Der Lego Thread
About two months ago our beloved Turrican passed away in a horrible car accident. He was a big part of our community and is still Austria's only overclocking legend! Out of my sadness and anger I started to work on this project as a virtual monument, something to honour him in our scene. It's an homage to SuperPI, that Turrican benched on every possible platform, and calculates Pi completely parallelized on graphics cards and CPUs. So let's get our gear going and do exactly what our Karl showed us in all his years: Bench the hell out of GPUPI!
Downloads: GPUPI 3.2 | GPUPI 3.2 - Legacy Version (only use on old systems, supports XP, 32 bit, OpenCL 1.1 and GeForce 200 to 500 series cards)
GPUPI calculates the mathematical constant Pi in parallel by using the BPP formula and optimizing it for OpenCL capable devices like graphics cards and main processors. It's implemented with C++, STL and pure Win32 to avoid unnecessary dependencies. The result of the benchmark are exactly nine digits of pi in hexadecimal. So if you're calculating pi in 1B (1 billion) it will not output all digits like available serial calculations of Pi, but display only the nine digits after the billionth hexadecimal digit. This limitation is due to the nature of parallel implementations and the used Pi formula.
The calculation is split up into smaller packages called batches which themselves consist of millions of calculations of the BPP series term on each possible compute core of all selected devices. Afterwards the millions of intermediary results will be accumulated inside the device's memory to get a single result per batch. This technique is very common in parallel applications and called memory reduction. Use the Batch Size and Reduction Size in the settings dialog to fine tune the calculations and reductions for your selected devices.

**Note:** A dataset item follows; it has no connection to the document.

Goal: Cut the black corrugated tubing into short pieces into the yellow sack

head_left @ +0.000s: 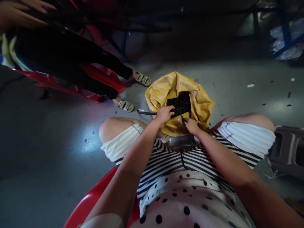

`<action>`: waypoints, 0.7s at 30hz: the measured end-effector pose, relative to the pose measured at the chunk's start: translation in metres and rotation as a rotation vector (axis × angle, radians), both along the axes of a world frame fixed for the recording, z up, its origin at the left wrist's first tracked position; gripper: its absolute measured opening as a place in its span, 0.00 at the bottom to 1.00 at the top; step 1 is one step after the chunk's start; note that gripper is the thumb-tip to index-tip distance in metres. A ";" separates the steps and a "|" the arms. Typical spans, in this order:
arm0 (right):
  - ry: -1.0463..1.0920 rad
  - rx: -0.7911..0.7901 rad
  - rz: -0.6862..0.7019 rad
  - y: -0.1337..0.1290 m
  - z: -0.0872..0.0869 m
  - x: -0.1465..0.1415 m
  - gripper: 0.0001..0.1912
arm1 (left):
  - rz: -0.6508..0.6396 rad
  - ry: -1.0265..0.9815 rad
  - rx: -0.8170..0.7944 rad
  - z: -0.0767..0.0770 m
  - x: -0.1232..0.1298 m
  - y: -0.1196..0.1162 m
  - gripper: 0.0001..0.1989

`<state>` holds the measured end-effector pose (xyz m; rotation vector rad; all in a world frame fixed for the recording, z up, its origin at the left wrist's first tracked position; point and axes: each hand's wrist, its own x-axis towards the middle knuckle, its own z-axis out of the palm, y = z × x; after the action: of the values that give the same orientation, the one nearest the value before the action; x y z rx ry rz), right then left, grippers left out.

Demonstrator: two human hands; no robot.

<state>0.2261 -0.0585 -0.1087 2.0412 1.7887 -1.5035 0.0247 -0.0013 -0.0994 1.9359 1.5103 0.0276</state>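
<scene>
Between my knees stands a yellow sack (175,83) with its mouth rolled open, and small black pieces (180,102) lie inside it. My left hand (164,114) is closed on a long black strip (147,113), which sticks out to the left past the sack's rim. Over the near part of the opening, my right hand (192,126) grips a slim dark tool (182,119). Its narrow end points at the black pieces, close to my left fingertips. Whether it is a pair of scissors I cannot make out.
At left, another person in dark trousers (95,60) sits on a red chair (78,91), with sandalled feet (143,79) near the sack. A grey plastic stool (287,148) stands at right. Blue metal legs (286,28) and plastic bags (289,41) are farther back. Scraps (250,85) dot the floor.
</scene>
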 end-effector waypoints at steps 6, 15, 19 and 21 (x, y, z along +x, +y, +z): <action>-0.047 0.021 0.058 -0.007 -0.004 -0.005 0.31 | 0.008 0.066 -0.088 -0.013 0.000 -0.006 0.15; -0.077 0.055 0.060 -0.010 -0.010 -0.003 0.33 | 0.070 0.082 -0.109 -0.022 -0.003 -0.010 0.16; 0.035 0.011 -0.012 -0.009 -0.015 0.002 0.34 | 0.134 0.071 -0.066 -0.021 -0.005 -0.007 0.16; 0.083 -0.016 -0.030 -0.009 -0.015 0.003 0.33 | 0.162 0.065 -0.039 -0.019 -0.005 -0.005 0.16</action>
<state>0.2294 -0.0671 -0.1232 2.0361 1.7762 -1.6280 0.0197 -0.0059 -0.1181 1.7958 1.6952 0.0062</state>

The benchmark relies heavily on 64 bit integer performance. Additionaly each series term calculation of the BPP formula needs a division using double precision. The result is stored and finally accumulated as doubledouble, two doubles combined for even higher precision. Starting with 1B digits each kernel has to make use of custom 128 bit integer routines where necessary.
A few examples of GPUPI runs with 1B:
- GPUPI 2.3.4 (1.22 MB, CRC-32: 88BE77A2)
- GPUPI 2.3.4 - Legacy Version (only use for Windows XP/GeForce 200 series!, 626 KB, CRC-32: 5717B079)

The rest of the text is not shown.